Pneumonia and diarrhea claimed the lives of 1.7 million under-five children in 2012 alone.
Despite having roughly half the world's under-five population, 15 countries — that have been tracked in this report — accounted for 75% of global pneumonia and diarrhea deaths. India, along with Nigeria, had mortality rates 4-10 times higher than the goal set by the Global Action Plan for Prevention and Control of Pneumonia and Diarrhea (GAPPD). In order to substantially decrease the number of child pneumonia and diarrhea deaths globally, it is especially critical for these countries to accelerate their implementation of GAPPD interventions.

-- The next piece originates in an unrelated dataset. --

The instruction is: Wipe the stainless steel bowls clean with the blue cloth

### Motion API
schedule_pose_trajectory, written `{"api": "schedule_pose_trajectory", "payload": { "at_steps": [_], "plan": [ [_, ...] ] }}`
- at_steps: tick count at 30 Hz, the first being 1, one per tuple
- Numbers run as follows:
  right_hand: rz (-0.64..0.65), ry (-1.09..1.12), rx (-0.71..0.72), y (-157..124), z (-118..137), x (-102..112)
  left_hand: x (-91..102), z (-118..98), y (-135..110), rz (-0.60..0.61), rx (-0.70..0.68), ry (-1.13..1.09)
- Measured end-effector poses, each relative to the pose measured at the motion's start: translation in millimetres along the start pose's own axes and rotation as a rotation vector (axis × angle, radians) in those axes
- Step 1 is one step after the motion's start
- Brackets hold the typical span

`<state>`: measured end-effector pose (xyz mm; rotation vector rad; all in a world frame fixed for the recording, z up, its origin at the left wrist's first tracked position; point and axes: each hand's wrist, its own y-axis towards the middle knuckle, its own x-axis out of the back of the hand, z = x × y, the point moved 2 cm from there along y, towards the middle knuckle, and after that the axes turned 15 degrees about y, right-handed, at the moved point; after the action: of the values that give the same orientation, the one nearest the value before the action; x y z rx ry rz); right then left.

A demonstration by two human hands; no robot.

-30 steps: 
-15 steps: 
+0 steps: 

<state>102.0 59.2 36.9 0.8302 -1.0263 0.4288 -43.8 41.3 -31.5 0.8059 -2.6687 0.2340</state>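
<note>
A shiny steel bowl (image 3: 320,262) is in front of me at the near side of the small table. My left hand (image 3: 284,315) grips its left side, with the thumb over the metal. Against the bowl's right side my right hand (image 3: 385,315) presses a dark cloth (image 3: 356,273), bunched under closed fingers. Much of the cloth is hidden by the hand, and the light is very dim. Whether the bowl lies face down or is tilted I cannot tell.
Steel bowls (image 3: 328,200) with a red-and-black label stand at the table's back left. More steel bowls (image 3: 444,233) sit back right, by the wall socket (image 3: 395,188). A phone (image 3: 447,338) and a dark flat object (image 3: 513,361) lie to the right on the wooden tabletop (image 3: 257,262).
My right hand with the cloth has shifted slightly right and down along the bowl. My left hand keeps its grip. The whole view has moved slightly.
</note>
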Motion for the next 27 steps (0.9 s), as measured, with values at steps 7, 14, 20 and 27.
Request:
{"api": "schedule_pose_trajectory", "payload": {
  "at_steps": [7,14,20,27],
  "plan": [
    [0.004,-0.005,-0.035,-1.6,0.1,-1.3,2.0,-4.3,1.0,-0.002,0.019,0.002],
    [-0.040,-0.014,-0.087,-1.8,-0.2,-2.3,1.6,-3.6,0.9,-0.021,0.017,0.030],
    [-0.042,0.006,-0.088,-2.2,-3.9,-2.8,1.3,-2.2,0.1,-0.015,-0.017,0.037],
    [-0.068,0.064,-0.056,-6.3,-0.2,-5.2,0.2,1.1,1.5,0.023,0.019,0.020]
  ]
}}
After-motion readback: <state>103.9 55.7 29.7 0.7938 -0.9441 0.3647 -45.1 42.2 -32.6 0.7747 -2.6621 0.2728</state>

The nine intervention measures are coverage rates for pertussis (DTP3), measles, Hib, pneumococcal and rotavirus vaccines (reported separately), access to an appropriate health care provider and antibiotic treatment for children with pneumonia, treatment with oral rehydration salts (ORS) for children with diarrhea and exclusive breastfeeding in the first six months of a child's life.
The overall GAPPD scores take into account interventions that impact both pneumonia and diarrhea, as well as those that only affect pneumonia or diarrhea.
"None of the 15 countries profiled in this report reached such GAPPD-Pneumonia or GAPPD-Diarrhea scores. In fact, for eight of the 15 countries, none of the GAPPD coverage targets were met. For these high-burden, low-performing countries, much work remains in the areas of breastfeeding, child immunization, and health care delivery," the report said.
Burkina Faso showed the greatest improvement in pneumonia-specific intervention scores between 2012 and 2013 (+11%). Slightly lower 2013 GAPPD-Pneumonia scores were seen in a few countries, including Nigeria, Democratic Republic of the Congo (DRC), Niger, Indonesia and Kenya. In case of India, Pakistan and China, there were no changes in their pneumonia intervention scores between 2012 and 2013.
"India has taken a few steps in addressing the pneumonia disease burden by introducing the Haemophilusinfluenzae type B (Hib) vaccine in nine states. The National Technical Advisory Group on Immunization (NTAGI) has now recommended the vaccine for a national scale-up. However, India still needs to include other vaccines such as rotavirus and pneumococcal in its national programme while simultaneously strengthening its health systems and improving access to other preventive interventions and treatment solutions," said Professor N K Ganguly, distinguished biotechnology professor, National Institute of Immunology.
According to the progress report, by adopting a comprehensive and combined approach to pneumonia and diarrhea, countries can amplify the impact of individual interventions and achieve accelerated progress in the years to come. Also, creating robust monitoring and evaluation systems should be a priority for countries, as these will provide the necessary information for decision-making on health programmes. In addition, country-specific gaps and barriers in access to appropriate treatment for pneumonia and diarrhea need to be addressed.
Early successes can already be seen in countries such as Uganda and Tanzania, which have achieved relatively higher coverage of interventions that impact both pneumonia and diarrhea.